Andrea Ferster is general counsel of the Rails-to-Trails Conservancy, a non-profit organization that defines its mission as building “a nation connected by trails.” Ferster says that the federal railbanking process is based on the supremacy of federal law over state law so that when an agency proceeds with railbanking under the Trails Act, otherwise applicable state law is “pre-empted” by the federal process.
SMART has not, to date, pursued railbanking.
In the view of attorney Thomas Stewart from the SWM firm representing the plaintiffs, SMART has not been smart in its approach.
According to Stewart, SMART should have pursued converting its easement to one for hiking and biking under the railbanking provisions of the Trails Act. Following that process would mean that the United States—not SMART—would be responsible for compensation due to landowners through a process at the U.S. Court of Claims.
Stewart predicts that SMART will ultimately decide to follow that process.
Thomas Lyons, general counsel for SMART, agrees that SMART could possibly pursue such an approach under federal law but he does not think that it is necessary.
Lyons says the multi-use pathway is a “railway purpose” and is therefore permitted in the right-of-way under California law.
Lyons points to the California statute that created SMART and notes that it contemplated that SMART would have passenger service “along with ancillary pathways connecting our stations.”

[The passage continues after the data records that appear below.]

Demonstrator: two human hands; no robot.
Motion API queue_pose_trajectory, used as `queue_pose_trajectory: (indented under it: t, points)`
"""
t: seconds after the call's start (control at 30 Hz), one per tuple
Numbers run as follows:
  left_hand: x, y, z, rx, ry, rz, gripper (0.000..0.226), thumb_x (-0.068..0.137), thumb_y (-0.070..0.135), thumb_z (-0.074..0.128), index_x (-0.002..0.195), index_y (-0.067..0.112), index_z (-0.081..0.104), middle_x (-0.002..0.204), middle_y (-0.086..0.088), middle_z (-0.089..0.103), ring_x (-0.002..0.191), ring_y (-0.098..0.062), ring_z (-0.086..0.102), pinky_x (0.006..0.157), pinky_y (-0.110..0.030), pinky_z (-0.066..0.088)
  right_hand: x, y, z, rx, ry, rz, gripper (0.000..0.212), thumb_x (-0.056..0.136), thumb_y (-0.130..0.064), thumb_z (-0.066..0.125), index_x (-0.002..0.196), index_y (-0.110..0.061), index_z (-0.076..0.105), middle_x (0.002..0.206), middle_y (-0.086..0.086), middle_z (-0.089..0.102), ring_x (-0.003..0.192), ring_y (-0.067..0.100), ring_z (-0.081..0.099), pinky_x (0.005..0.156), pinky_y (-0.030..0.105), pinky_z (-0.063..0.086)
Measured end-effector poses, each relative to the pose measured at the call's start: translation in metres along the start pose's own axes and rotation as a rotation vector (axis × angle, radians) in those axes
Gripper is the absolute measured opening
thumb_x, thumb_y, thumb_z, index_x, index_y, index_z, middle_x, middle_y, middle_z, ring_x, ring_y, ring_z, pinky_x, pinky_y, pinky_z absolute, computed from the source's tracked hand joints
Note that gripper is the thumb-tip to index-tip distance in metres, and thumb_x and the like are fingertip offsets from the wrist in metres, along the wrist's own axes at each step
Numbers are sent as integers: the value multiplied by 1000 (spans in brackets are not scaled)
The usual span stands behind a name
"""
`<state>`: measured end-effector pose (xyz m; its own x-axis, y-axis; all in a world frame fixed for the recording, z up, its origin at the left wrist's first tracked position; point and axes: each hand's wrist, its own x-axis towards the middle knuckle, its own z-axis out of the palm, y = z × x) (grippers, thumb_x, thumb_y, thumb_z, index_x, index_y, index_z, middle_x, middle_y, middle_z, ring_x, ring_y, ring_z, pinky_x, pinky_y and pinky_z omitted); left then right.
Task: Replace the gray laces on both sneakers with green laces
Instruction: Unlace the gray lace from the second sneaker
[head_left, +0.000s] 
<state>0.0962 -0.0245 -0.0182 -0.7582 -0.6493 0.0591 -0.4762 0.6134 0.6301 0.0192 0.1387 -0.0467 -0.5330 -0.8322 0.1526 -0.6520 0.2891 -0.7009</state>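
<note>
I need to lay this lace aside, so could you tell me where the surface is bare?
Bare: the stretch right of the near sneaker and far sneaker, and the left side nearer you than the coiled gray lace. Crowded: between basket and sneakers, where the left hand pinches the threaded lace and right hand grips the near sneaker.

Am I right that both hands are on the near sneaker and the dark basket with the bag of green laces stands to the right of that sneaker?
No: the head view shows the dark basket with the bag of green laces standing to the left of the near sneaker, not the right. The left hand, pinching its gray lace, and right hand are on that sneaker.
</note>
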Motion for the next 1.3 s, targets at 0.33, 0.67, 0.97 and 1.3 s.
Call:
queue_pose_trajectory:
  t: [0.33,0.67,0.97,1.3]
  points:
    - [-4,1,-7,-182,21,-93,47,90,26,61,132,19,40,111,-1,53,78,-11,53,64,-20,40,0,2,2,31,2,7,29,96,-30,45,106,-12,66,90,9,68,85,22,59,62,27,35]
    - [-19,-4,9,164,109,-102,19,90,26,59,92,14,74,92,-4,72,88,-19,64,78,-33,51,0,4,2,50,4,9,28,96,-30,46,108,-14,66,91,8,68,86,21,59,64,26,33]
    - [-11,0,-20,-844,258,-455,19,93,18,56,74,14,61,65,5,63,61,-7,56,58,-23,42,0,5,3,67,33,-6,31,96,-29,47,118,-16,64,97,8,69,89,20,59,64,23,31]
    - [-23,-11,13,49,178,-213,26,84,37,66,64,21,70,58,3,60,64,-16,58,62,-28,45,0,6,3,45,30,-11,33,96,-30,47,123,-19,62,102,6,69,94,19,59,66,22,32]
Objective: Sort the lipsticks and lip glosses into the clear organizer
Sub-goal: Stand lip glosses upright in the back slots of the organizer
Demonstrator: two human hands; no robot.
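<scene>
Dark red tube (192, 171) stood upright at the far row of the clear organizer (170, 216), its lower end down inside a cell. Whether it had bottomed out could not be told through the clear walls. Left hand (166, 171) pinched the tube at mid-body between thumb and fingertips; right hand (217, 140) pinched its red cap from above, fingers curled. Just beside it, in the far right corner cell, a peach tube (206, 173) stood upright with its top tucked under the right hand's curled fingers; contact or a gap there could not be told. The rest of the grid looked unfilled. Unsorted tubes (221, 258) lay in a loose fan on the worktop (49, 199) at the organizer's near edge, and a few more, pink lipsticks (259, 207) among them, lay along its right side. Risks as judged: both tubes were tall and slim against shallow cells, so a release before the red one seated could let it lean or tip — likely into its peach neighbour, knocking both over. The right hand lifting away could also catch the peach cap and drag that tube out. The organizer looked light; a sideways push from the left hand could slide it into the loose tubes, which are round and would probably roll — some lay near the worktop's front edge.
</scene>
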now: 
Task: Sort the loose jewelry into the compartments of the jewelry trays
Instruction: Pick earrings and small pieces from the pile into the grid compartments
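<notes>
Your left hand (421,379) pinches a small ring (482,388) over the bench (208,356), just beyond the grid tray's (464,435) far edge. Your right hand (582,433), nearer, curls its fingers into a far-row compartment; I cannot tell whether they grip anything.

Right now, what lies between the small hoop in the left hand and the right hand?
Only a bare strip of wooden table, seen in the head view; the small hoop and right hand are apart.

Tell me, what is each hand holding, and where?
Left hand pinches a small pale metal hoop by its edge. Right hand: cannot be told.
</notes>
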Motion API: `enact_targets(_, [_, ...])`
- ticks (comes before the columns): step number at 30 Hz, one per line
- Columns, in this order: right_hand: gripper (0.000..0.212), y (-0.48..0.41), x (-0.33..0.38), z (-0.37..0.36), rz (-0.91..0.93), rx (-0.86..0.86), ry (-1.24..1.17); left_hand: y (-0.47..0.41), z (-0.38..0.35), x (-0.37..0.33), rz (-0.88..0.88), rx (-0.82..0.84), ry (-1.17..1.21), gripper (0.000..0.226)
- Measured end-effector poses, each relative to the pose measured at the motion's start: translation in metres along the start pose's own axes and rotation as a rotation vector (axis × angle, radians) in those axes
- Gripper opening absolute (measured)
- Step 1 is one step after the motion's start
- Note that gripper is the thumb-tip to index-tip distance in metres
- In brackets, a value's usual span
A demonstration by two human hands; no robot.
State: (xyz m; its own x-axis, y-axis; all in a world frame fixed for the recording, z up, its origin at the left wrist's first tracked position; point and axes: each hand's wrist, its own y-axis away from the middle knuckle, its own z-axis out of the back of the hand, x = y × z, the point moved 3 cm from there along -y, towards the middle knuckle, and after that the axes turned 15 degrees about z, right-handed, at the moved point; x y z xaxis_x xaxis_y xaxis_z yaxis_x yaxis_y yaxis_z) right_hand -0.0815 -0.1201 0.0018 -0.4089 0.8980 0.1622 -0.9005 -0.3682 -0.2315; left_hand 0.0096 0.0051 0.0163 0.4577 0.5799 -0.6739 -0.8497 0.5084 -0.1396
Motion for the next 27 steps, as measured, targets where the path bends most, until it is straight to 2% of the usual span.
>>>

Those pathways are important, among other things, to allow access to SMART stations for disabled riders, he says.
More generally, Lyons notes that the multi-use pathway is a part of SMART’s overall rail strategy of creating a green alternative to car commuting. SMART’s website says that its “investment in bicycle and pedestrian facilities connects people to other pathways and to train stations, providing opportunities for multi-modal commuting and recreation.”
To that end, each two-car SMART train has space for up to 24 bikes and SMART stations have bike storage.
SMART envisions the pathway as a way that commuters can access the train without driving to a station, and then, with their bikes on the train, they can pedal from their stop to work or home.
Under this view, “railroad purposes” includes making pathways for bikers to reach trains, just as in times past, railroads made space for train riders arriving by horseback, carriage, automobile or bus.
Lyons acknowledges that every easement granted is different and the agency is “in the process of evaluating the claims and determining what our interests were granted back in the 1800s.”
According to Stewart, what SMART is really trying to do is change the easement into one for biking and hiking. He says that if the federal law approach is not used, SMART will have an uphill battle because “under almost all state laws, when you change the scope of an easement to a different purpose or use, it extinguishes the original easement … California is no different.”
Stewart says SMART is “trying to have their cake and eat it too. They’re trying to change the use and change the scope without utilizing the regulatory process correctly.”
Stewart says he doesn’t know why SMART hasn’t pursued the federal approach.
He predicts that “if they don’t do that, then they’re going to get hit with one hell of a big price tag. And I think that would be a monumental error.”